NovaNet Architecture¶
This document describes the internal architecture of NovaNet, including data paths, eBPF programs, the identity model, and tunnel design.
Component Overview¶
NovaNet runs as a DaemonSet with two containers per node (three in native routing mode):
| Container | Binary | Language | Role |
|---|---|---|---|
| agent | novanet-agent |
Go | Management plane: IPAM, identity allocation, policy compilation, Kubernetes watchers, integrated routing manager, CNI handler, metrics |
| dataplane | novanet-dataplane |
Rust | eBPF program loader and map manager, gRPC server for agent commands, flow event export |
| frr | FRR daemons | C | BGP/OSPF/BFD routing suite (native routing mode only, runs as a sidecar) |
A third binary, novanet-cni, is installed as a CNI plugin on the host at /opt/cni/bin/novanet-cni. It is invoked by the kubelet during pod creation and deletion.
The CLI tool novanetctl connects to the agent and dataplane via Unix sockets to query status.
Inter-Component Communication¶
All communication uses gRPC over Unix domain sockets:
kubelet ──CNI──► novanet-cni ──gRPC──► novanet-agent
│
│ gRPC
▼
novanet-dataplane ──► eBPF maps/programs
│
novanetctl ──gRPC──► novanet-agent ◄───────┘
| Socket Path | Server | Clients |
|---|---|---|
/run/novanet/cni.sock |
agent | CNI binary |
/run/novanet/novanet.sock |
agent | novanetctl |
/run/novanet/ipam.sock |
agent | IPAM clients |
/run/novanet/ebpf-services.sock |
agent | eBPF service clients |
/run/novanet/dataplane.sock |
dataplane | agent |
/run/frr/ |
FRR sidecar | agent routing manager (native mode) |
Unix Socket Authentication¶
All gRPC servers authenticate connecting processes using SO_PEERCRED peer
credential checking (Linux only). The internal/grpcauth package provides:
NewAuthenticatedServer()-- creates a*grpc.Serverwith transport credentials and interceptors that verify the peer UID viaSO_PEERCRED.- Unary and stream interceptors -- reject any connection whose UID is not in the allowed set (currently only UID 0 / root).

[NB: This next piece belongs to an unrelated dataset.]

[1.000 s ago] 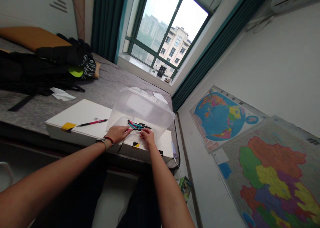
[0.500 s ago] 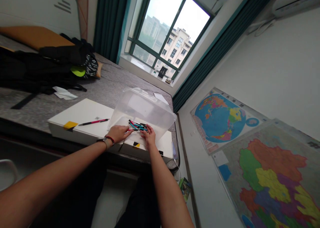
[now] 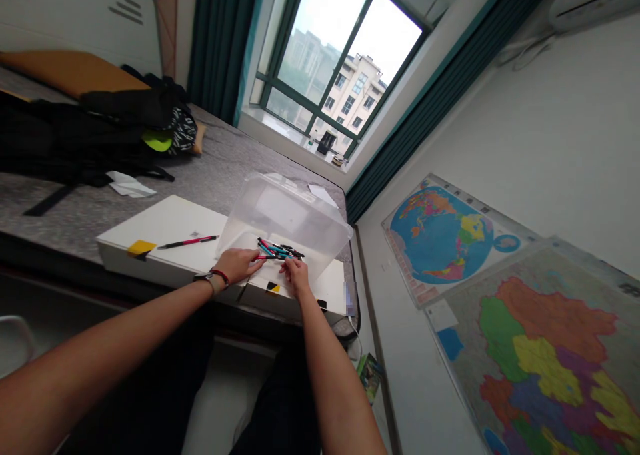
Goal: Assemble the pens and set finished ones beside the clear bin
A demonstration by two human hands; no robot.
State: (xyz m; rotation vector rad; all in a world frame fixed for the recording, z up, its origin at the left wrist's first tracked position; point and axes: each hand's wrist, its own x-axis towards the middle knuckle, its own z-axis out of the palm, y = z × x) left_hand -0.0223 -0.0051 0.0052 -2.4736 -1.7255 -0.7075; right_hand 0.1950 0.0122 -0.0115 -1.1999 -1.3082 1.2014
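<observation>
A person's bare hands are meeting over a pile of pens (image 3: 283, 249) beside a window. The left hand (image 3: 236, 266) is pinching a red pen (image 3: 265, 258) in a narrow grip, its fingertips closing around one end and leaving the shaft pointing toward the other hand, probably so that both ends are staying within reach. The right hand (image 3: 297, 276) is curling its fingers near the far end, at the pile's near edge; whether it is gripping anything, the picture is not showing clearly.

The pile is lying in a loose, crossed heap at the clear tub (image 3: 295, 208), whose tall wall is rising behind it and is likely keeping the pens from scattering backward. The tub is sitting across two white boxes, the left box (image 3: 165, 223) and the right box (image 3: 334, 285), which are standing side by side along the bed's (image 3: 220, 152) near edge, apparently serving as a raised, flat worktop. A lone pen (image 3: 187, 242) is resting on the left box, well apart from the heap and seemingly set aside, between yellow tape (image 3: 141, 247) and the tub. A black bag (image 3: 65, 135) is lying farther back.
</observation>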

- Graceful degradation -- on non-Linux platforms the interceptors log a warning and allow all connections, so development and testing on macOS continue to work.
Socket file permissions are set to 0600, and the SO_PEERCRED check
provides defence-in-depth: even if file permissions are weakened, only
processes running as root can call the gRPC API.
eBPF Programs¶
NovaNet attaches TC (Traffic Control) classifier programs to network interfaces. There are four programs compiled into a single eBPF object file:
tc_ingress (Pod veth, ingress direction)¶
Processes packets arriving at a pod.
- Parse Ethernet + IPv4 + L4 headers
- Look up source identity from the ENDPOINTS map (by source IP)

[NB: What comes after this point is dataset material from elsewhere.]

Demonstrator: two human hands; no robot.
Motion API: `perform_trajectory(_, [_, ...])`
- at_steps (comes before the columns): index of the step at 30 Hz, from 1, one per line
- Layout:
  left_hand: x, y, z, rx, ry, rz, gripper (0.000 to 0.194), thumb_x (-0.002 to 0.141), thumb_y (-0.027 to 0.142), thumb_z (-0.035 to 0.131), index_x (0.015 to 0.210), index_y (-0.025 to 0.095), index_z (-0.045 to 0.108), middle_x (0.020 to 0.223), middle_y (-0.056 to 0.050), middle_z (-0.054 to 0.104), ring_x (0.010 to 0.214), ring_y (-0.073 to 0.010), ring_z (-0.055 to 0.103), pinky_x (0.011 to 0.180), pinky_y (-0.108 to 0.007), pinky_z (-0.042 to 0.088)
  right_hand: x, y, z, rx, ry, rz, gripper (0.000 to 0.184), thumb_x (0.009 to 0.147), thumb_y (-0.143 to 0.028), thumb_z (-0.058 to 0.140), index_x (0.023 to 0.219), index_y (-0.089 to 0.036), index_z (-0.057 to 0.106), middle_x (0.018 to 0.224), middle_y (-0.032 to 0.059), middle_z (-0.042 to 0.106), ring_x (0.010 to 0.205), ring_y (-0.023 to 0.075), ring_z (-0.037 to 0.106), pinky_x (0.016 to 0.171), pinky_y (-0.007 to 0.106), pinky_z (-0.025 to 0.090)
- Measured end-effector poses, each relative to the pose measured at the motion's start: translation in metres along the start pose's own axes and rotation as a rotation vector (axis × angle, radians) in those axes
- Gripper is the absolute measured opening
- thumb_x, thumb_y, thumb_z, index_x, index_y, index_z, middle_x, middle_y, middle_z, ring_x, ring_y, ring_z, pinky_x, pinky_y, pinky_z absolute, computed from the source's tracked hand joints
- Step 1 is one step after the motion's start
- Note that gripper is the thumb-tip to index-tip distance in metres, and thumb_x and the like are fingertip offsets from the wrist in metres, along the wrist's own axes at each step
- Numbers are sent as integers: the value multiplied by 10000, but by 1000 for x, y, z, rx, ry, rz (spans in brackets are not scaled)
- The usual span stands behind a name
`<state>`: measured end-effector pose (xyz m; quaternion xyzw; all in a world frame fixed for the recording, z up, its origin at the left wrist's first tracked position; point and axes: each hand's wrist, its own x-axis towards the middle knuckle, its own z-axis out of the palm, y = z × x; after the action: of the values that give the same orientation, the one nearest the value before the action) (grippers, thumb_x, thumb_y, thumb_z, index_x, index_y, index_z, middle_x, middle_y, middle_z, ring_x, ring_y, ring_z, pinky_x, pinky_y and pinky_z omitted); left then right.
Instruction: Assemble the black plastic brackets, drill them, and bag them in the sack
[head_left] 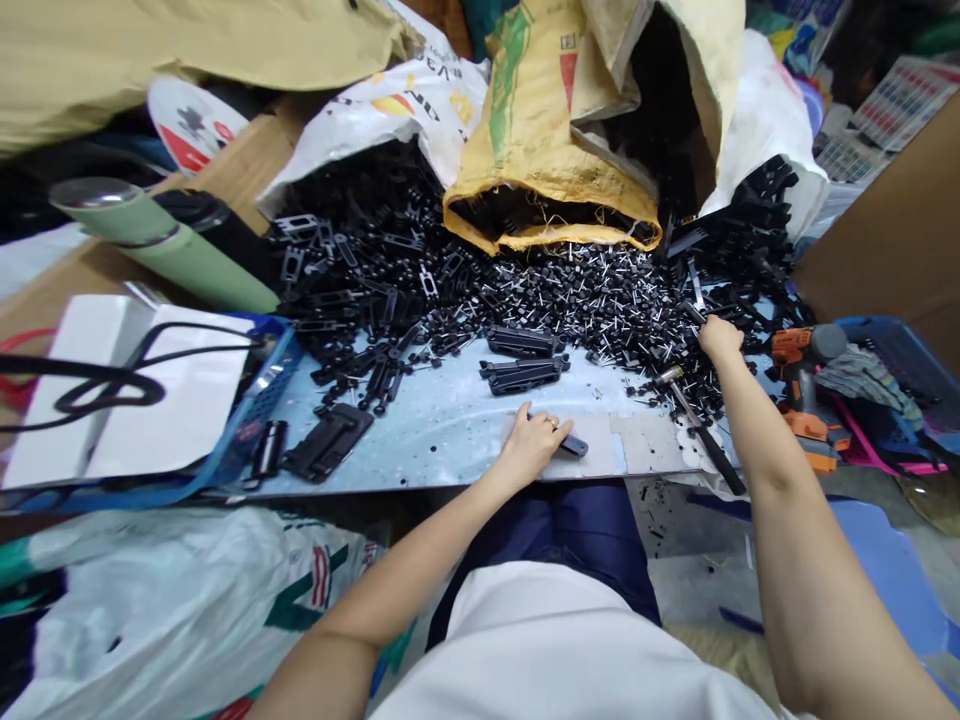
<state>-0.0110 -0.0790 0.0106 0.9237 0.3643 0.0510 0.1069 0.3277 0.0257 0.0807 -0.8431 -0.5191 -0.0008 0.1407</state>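
Note:
My left hand (534,440) rests at the table's front edge, its fingers closed over a long black plastic part (574,446) lying on a pale board. My right hand (721,340) reaches into the heap on the right. Its fingers are bent round the end of a dark plastic piece (691,312); the fingertips are partly hidden. Just beyond the left hand lie two stacks of assembled black plastic parts (525,376). A small hammer (705,435) with a black handle lies between the board and my right forearm.
Small black pieces with metal pins (600,295) form a heap, with black frames (352,260) left of it. A yellow sack (540,130) opens above. An orange drill (806,390) stands at right. A blue basket (277,385) and green flask (187,250) sit at left.

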Motion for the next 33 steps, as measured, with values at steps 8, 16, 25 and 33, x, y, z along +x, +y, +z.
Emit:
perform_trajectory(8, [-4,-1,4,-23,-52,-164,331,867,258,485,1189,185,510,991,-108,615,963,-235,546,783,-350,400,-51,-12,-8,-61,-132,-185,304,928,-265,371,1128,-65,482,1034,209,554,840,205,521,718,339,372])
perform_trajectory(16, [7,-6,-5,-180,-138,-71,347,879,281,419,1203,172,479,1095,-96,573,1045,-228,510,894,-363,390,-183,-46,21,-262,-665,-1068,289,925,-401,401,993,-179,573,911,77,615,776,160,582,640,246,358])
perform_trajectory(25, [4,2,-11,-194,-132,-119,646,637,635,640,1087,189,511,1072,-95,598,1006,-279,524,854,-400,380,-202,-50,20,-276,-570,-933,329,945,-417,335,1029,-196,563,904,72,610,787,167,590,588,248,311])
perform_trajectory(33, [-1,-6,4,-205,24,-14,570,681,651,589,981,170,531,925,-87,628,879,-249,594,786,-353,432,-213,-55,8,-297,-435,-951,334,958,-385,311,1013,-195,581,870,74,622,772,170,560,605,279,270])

- Look up destination identity from the ENDPOINTS map (by destination IP)
- Evaluate POLICIES map:
(src_identity, dst_identity, protocol, dst_port)-> allow/deny - If denied, increment DROP_COUNTERS and emit a flow event with the drop reason
- If allowed, pass to kernel stack
tc_egress (Pod veth, egress direction)¶
Processes packets leaving a pod.
- Parse headers and determine destination
- Check egress policy in EGRESS_POLICIES map
- Local delivery: If destination IP is in ENDPOINTS map (local pod), return TC_ACT_OK to let the kernel route the packet to that pod's veth
- Overlay remote delivery: Look up TUNNELS map by destination node IP. Redirect to tunnel interface with identity injected into Geneve TLV
- Native routing: Let the kernel routing table handle forwarding (routes installed by the integrated routing manager via FRR)
- External traffic: Passes through iptables MASQUERADE for SNAT
tc_tunnel_ingress (Tunnel interface, ingress)¶
Overlay mode only. Processes decapsulated tunnel traffic arriving from remote nodes.

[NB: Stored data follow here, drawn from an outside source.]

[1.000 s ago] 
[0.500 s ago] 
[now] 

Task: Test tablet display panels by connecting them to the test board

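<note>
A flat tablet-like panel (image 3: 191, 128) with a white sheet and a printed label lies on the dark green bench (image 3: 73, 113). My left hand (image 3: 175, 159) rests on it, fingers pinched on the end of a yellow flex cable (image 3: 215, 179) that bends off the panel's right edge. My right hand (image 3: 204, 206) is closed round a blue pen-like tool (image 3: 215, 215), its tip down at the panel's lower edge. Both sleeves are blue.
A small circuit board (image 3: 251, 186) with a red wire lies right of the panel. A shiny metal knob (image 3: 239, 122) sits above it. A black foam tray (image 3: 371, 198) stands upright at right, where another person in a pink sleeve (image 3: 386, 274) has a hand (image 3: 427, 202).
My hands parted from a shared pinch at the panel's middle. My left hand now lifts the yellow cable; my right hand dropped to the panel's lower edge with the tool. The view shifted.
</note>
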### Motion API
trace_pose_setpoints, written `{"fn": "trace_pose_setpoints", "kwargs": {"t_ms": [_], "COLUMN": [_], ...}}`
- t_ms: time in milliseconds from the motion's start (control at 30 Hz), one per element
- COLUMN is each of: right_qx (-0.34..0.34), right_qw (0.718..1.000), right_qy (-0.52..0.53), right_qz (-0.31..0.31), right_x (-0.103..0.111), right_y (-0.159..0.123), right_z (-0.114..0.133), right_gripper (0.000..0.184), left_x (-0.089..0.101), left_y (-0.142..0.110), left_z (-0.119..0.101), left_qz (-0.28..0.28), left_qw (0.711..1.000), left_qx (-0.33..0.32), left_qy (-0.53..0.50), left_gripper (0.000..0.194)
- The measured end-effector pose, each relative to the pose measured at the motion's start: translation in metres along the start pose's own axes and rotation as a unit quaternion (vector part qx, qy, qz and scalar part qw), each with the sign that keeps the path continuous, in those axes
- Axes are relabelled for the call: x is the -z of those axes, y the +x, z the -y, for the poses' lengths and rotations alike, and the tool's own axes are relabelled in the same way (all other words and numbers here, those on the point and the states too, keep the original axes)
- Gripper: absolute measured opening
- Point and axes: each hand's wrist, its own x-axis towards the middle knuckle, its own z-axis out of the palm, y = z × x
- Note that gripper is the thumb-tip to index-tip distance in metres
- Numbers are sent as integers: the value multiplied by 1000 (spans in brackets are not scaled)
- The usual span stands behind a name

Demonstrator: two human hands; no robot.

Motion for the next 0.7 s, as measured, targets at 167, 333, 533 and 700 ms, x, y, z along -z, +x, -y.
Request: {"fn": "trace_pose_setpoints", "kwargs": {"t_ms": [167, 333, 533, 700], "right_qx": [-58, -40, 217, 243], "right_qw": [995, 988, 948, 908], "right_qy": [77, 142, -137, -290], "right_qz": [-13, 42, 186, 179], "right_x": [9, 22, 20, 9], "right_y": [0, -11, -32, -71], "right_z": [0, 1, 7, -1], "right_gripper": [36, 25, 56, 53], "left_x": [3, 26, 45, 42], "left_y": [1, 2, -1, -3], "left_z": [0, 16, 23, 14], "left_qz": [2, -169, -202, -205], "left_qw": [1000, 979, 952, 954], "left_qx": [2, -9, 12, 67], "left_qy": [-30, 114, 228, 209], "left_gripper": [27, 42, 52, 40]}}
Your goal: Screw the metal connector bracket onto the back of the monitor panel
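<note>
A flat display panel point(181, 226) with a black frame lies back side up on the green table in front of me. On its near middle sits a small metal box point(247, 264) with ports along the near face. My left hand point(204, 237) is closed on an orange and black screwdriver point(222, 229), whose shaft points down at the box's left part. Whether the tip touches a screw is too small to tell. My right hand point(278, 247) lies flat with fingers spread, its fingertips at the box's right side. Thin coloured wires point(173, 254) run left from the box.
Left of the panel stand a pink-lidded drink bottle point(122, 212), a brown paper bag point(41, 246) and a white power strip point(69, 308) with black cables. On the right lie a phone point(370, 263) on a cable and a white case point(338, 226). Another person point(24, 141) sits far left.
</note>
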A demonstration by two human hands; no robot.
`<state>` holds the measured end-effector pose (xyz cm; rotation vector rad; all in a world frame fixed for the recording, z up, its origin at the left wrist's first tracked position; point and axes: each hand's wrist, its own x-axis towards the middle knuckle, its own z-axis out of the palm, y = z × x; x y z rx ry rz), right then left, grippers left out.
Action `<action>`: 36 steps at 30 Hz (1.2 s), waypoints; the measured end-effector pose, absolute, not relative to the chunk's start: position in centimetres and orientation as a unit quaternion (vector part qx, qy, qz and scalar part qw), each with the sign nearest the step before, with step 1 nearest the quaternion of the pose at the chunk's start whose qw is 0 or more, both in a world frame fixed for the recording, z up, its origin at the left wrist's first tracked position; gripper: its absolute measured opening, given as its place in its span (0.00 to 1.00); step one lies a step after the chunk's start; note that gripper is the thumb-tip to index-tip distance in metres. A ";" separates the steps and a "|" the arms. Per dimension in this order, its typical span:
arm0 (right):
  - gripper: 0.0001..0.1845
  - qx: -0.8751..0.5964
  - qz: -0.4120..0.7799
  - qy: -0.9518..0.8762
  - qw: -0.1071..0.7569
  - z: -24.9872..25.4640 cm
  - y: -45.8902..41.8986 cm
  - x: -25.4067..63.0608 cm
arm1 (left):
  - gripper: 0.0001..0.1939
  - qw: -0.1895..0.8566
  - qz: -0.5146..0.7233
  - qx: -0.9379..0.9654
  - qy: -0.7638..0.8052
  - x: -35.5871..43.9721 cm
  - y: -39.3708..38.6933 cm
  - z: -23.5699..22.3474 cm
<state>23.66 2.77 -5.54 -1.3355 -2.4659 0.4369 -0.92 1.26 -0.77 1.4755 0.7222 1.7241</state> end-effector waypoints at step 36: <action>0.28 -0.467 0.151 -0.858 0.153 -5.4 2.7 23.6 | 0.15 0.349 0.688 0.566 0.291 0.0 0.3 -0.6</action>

- Extract source identity from Geneve TLV option (or from ENDPOINTS map for VXLAN)
- Look up destination pod in ENDPOINTS map
- Evaluate policy
- Redirect to destination pod's veth
tc_tunnel_egress (Tunnel interface, egress)¶
Overlay mode only. Pass-through (TC_ACT_OK), reserved for future identity TLV injection.
Currently a no-op that returns TC_ACT_OK, allowing the kernel to handle tunnel encapsulation directly. A future version may inject source identity into Geneve TLV options at this hook point.
sk_lookup_mesh (Host network namespace, socket lookup)¶
Intercepts TCP socket lookups for mesh service traffic and redirects connections to the local transparent proxy listener. This is a BPF_PROG_TYPE_SK_LOOKUP program attached to the host network namespace.
- Triggered by the kernel during TCP socket lookup (before a listening socket is selected)
- Check if the destination is IPv4 TCP (
AF_INET,IPPROTO_TCP) - Look up
(dst_ip, dst_port)in the MESH_SERVICES map - If found, use
bpf_sk_lookup_tcpto find a listening socket on127.0.0.1:<redirect_port> - Assign the socket via
bpf_sk_assignwithBPF_SK_LOOKUP_F_REPLACE - The kernel delivers the connection directly to the mesh sidecar listener
If the destination is not in MESH_SERVICES or no listening socket is found, the program returns SK_PASS and normal socket lookup proceeds.
Replaces iptables/nftables NAT REDIRECT
The sk_lookup approach eliminates conntrack overhead and avoids priority ordering issues with kube-proxy iptables rules. On kernels older than 5.9 (where BPF_PROG_TYPE_SK_LOOKUP is unavailable), NovaEdge falls back to nftables REDIRECT rules.
Program Attachment¶
Programs are attached dynamically by the agent via gRPC AttachProgram RPCs to the dataplane. Attachment happens:
- When a new pod is created (attach to the host-side veth)
- When a tunnel interface is created (overlay mode)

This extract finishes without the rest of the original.